▶ **ACTIVITY**
Each line of the data must reappear exactly in your answer, with no images included.

▶ **SOURCE MATERIAL**
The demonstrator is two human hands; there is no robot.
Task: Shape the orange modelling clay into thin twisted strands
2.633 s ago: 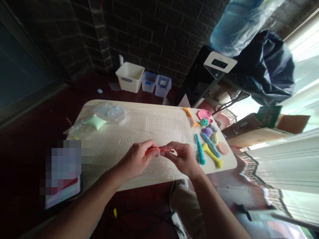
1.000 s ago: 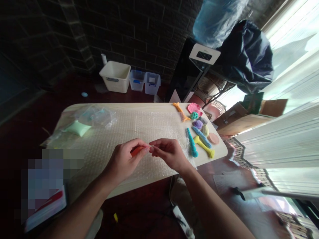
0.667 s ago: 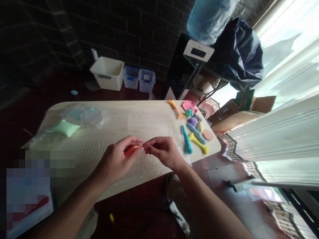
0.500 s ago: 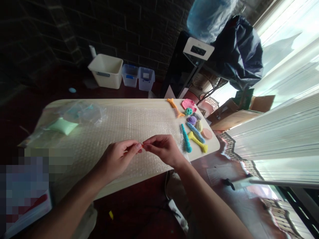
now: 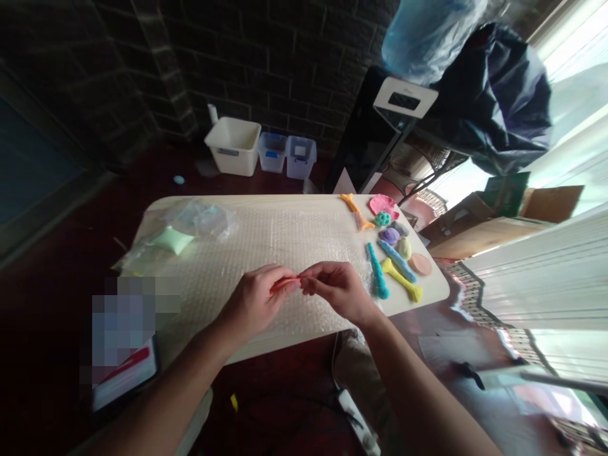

▶ **EXPECTED ANSWER**
The demonstrator is two human hands; there is no robot.
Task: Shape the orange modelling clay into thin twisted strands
2.633 s ago: 
1.000 s ago: 
0.667 s ago: 
0.500 s ago: 
now: 

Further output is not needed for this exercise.